Ancestry has used the critical mass of its huge collection of DNA test results to provide a genuine, scientifically-grounded genetic atlas of the past 200 years, no less.

I still have my quibbles (to misquote Charlton Heston, “They’ll prise the quibbles from my cold, dead hands”.) There are unexplained sciency-looking variations in the size of the location circles on the map: what do they represent? Are they unique to each test analysis, or generic? How were the precise-looking boundaries of the communities arrived at? Above all, why is it not possible to see the data underlying the maps by clicking through?

But quibbles they remain. The whole thing is nothing short of deadly.

Dormant, Abeyant, Forfeited and Extinct

Only one thing is certain about absolutely every ancestor you have: all of them had at least one child. Obviously.  Otherwise you wouldn’t exist.

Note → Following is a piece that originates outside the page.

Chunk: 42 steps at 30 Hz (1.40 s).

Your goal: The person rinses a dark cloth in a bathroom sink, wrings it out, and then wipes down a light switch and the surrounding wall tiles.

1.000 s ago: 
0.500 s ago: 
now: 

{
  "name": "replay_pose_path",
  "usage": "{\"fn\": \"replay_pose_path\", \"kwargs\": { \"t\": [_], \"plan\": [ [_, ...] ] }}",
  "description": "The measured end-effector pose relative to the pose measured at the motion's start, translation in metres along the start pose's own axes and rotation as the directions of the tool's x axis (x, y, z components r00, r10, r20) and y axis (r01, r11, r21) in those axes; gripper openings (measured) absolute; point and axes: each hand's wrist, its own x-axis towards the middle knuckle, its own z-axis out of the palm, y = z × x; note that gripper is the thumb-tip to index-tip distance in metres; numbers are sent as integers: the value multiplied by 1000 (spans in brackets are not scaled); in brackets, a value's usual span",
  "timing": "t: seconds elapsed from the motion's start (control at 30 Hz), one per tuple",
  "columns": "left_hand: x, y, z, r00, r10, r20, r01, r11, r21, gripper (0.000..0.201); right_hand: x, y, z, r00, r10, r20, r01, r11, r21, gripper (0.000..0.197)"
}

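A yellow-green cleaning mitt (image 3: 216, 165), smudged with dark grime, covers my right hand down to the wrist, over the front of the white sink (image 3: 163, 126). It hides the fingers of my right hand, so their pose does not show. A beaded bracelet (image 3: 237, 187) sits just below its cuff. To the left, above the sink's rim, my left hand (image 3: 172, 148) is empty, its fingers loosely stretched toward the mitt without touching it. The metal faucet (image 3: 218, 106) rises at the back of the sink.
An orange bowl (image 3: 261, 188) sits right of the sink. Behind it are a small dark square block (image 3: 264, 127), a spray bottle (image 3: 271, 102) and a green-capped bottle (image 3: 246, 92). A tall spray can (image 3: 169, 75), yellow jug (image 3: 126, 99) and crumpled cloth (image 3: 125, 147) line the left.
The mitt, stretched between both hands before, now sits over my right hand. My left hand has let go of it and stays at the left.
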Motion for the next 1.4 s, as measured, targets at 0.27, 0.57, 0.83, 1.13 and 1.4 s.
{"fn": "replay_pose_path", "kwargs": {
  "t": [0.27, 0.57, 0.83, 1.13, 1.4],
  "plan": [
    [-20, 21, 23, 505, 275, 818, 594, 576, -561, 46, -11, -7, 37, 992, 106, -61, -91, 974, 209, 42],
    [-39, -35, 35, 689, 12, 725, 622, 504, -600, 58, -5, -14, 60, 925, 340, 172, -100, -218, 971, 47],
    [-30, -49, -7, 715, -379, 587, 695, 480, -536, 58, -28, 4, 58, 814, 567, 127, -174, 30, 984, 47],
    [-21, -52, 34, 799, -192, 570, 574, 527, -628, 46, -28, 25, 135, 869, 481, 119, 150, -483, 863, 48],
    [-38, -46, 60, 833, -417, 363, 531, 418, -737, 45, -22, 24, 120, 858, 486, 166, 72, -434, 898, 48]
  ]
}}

Does this mean that everyone alive today is a winner in an evolutionary competition to reproduce?

Not quite seven billion

With a world population of 7 billion, we are a spectacularly successful species, but self-congratulation is a bit premature. Before we start clapping each other on the back and congratulating ourselves as champions bred of the loins of champions, it’s worth examining some details.

First, the genes of even the most fecund of our ancestors eventually cease to exist. A child receives exactly half of their genetic makeup from each parent, meaning that the original genome is diluted further and further with each generation. So it doesn’t matter if Niall of the Nine Hostages was your 35 times great-grandfather. There’s almost none of him left in you.

Go on. Have a good gloat.

And what about all those who have no living descendants? Were they all spinster aunts and bachelor uncles? Not at all. Entire multiple-generation dynasties of the rich and powerful, spawning dozens of rich and powerful children who had dozens of children in their turn, have simply vanished from the face of the earth. Burke’s Dormant, Abeyant, Forfeited and Extinct Peerages of the British Empire provides plenty of object lessons (and is always good for a little schadenfreude).

In fact, the iron laws of statistics show that there was a point, somewhere between 5 and 15 millennia ago, where each individual then alive was either the ancestor of every individual alive today, or has no living descendants at all. Genetic genealogy calls it the “Identical ancestors point”, because, logically, earlier than this point everyone now alive shares precisely the same set of ancestors.

Like a lot of genealogical musing, this stuff can seem very trivial or very profound, but it’s hard to stop thinking about it once you start.